In [None]:
import requests
from bs4 import BeautifulSoup as BS
import pandas as pd
import re

In this exercise, you'll practice using BeautifulSoup to parse the content of a web page. The page that you'll be scraping, https://realpython.github.io/fake-jobs/, contains job listings. Your job is to extract the data on each job and convert into a pandas DataFrame.

1. Start by performing a GET request on the url above and convert the response into a BeautifulSoup object.

In [None]:
URL = 'https://realpython.github.io/fake-jobs/'

response = requests.get(URL)

type(response)

In [None]:
soup = BS(response.text)

In [None]:
print(soup.prettify())

a. Use the .find method to find the tag containing the first job title ("Senior Python Developer"). Hint: can you find a tag type and/or a class that could be helpful for extracting this information? Extract the text from this title.

In [None]:
soup.find('h2')

In [None]:
soup.find('h2').text

In [None]:
soup.find(attrs={'class':'title is-5'}).text

b.

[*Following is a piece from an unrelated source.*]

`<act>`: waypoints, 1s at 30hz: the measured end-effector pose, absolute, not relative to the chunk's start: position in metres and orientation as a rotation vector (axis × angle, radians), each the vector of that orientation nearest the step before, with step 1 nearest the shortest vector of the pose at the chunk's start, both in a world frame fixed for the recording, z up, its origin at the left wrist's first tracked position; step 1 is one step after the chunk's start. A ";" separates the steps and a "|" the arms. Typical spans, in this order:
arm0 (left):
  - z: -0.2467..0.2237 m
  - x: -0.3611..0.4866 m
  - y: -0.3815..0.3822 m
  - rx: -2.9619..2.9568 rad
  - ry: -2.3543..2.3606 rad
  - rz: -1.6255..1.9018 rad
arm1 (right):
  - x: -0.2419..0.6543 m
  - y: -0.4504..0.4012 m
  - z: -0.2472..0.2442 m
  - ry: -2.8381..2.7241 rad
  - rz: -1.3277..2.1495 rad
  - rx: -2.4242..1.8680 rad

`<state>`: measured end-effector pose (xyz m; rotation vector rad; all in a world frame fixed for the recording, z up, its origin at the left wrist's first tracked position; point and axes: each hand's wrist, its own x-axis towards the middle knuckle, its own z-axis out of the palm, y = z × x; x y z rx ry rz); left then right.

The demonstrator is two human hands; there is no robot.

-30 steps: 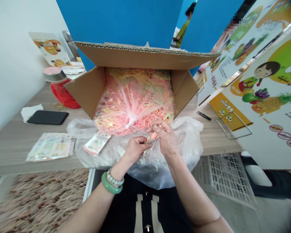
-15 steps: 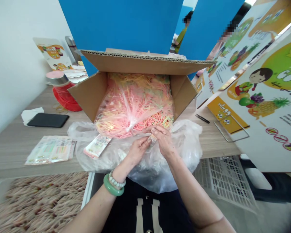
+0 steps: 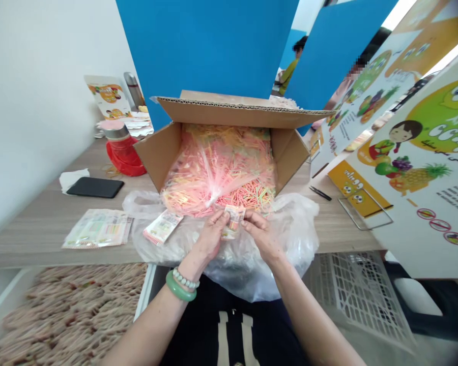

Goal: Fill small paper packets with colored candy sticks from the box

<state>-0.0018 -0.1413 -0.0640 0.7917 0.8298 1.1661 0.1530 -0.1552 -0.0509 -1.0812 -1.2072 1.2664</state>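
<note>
My left hand (image 3: 212, 231) pinches the left edge of a small printed packet (image 3: 234, 218), its thumb lying over the front. On the packet's right edge, the fingers of my right hand (image 3: 261, 234) are closed. The packet is held upright above a crumpled clear plastic bag (image 3: 290, 223) along the table's front. Just behind it stands an open cardboard box (image 3: 154, 157), holding a clear bag of thin pink, yellow and green sticks (image 3: 229, 168). Another printed packet (image 3: 163, 226) lies left of my left hand. Farther left is a stack of flat printed packets (image 3: 98, 229).
A black phone (image 3: 95, 187), a red-wrapped jar (image 3: 124, 152) and tweezers (image 3: 320, 193) lie around the box. Below the table at left, a white bin (image 3: 143, 290) holds many packets. Printed cartons (image 3: 412, 168) stand at right. Another person (image 3: 290, 66) is behind the blue panels.
The packet has come up into view between my hands, its printed face showing. My right hand has moved from over it to its right edge. The camera view has shifted slightly.
</note>
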 end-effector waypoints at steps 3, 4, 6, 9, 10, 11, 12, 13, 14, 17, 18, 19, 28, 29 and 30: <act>-0.056 -0.004 -0.147 0.838 0.811 1.179 | 0.147 -0.158 -0.052 -1.156 1.190 -1.119; -0.053 -0.006 -0.149 0.849 0.806 1.176 | 0.146 -0.158 -0.052 -1.131 1.147 -1.139; -0.047 -0.010 -0.153 0.849 0.786 1.149 | 0.144 -0.160 -0.051 -1.095 1.084 -1.163; -0.042 -0.016 -0.159 0.824 0.754 1.102 | 0.142 -0.164 -0.049 -1.095 1.085 -1.150; -0.042 -0.017 -0.162 0.818 0.747 1.100 | 0.141 -0.166 -0.049 -1.104 1.102 -1.144; -0.041 -0.018 -0.164 0.814 0.746 1.100 | 0.141 -0.169 -0.048 -1.115 1.117 -1.140; -0.040 -0.018 -0.167 0.814 0.751 1.100 | 0.140 -0.172 -0.048 -1.125 1.125 -1.142; -0.039 -0.018 -0.169 0.821 0.762 1.098 | 0.139 -0.174 -0.049 -1.136 1.135 -1.148; -0.038 -0.019 -0.171 0.835 0.781 1.094 | 0.139 -0.176 -0.050 -1.145 1.136 -1.157; -0.034 -0.022 -0.175 0.869 0.886 1.085 | 0.133 -0.179 -0.053 -1.171 1.202 -1.170; -0.033 -0.024 -0.176 0.862 0.929 1.090 | 0.129 -0.180 -0.054 -1.180 1.235 -1.166; -0.032 -0.026 -0.178 0.849 0.969 1.100 | 0.124 -0.180 -0.055 -1.187 1.267 -1.160; -0.047 -0.125 -0.183 0.953 1.378 1.327 | 0.070 -0.198 -0.071 -1.621 1.535 -1.182; -0.050 -0.145 -0.181 1.010 1.550 1.345 | 0.065 -0.199 -0.073 -1.690 1.514 -1.198; -0.052 -0.164 -0.178 1.086 1.753 1.349 | 0.060 -0.200 -0.075 -1.770 1.471 -1.203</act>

Now, use what you did for the first title, but extract the job title for all jobs on this page. Store the results in a list.

In [None]:
job_titles = soup.findAll(attrs={'class':'title is-5'})
print(type(job_titles))


In [None]:
first_job = job_titles[0]
print(first_job)

In [None]:
job_titles_text = [x.text for x in job_titles]
print(job_titles_text)

c. Finally, extract the companies, locations, and posting dates for each job. For example, the first job has a company of "Payne, Roberts and Davis", a location of "Stewartbury, AA", and a posting date of "2021-04-08". Ensure that the text that you extract is clean, meaning no extra spaces or other characters at the beginning or end.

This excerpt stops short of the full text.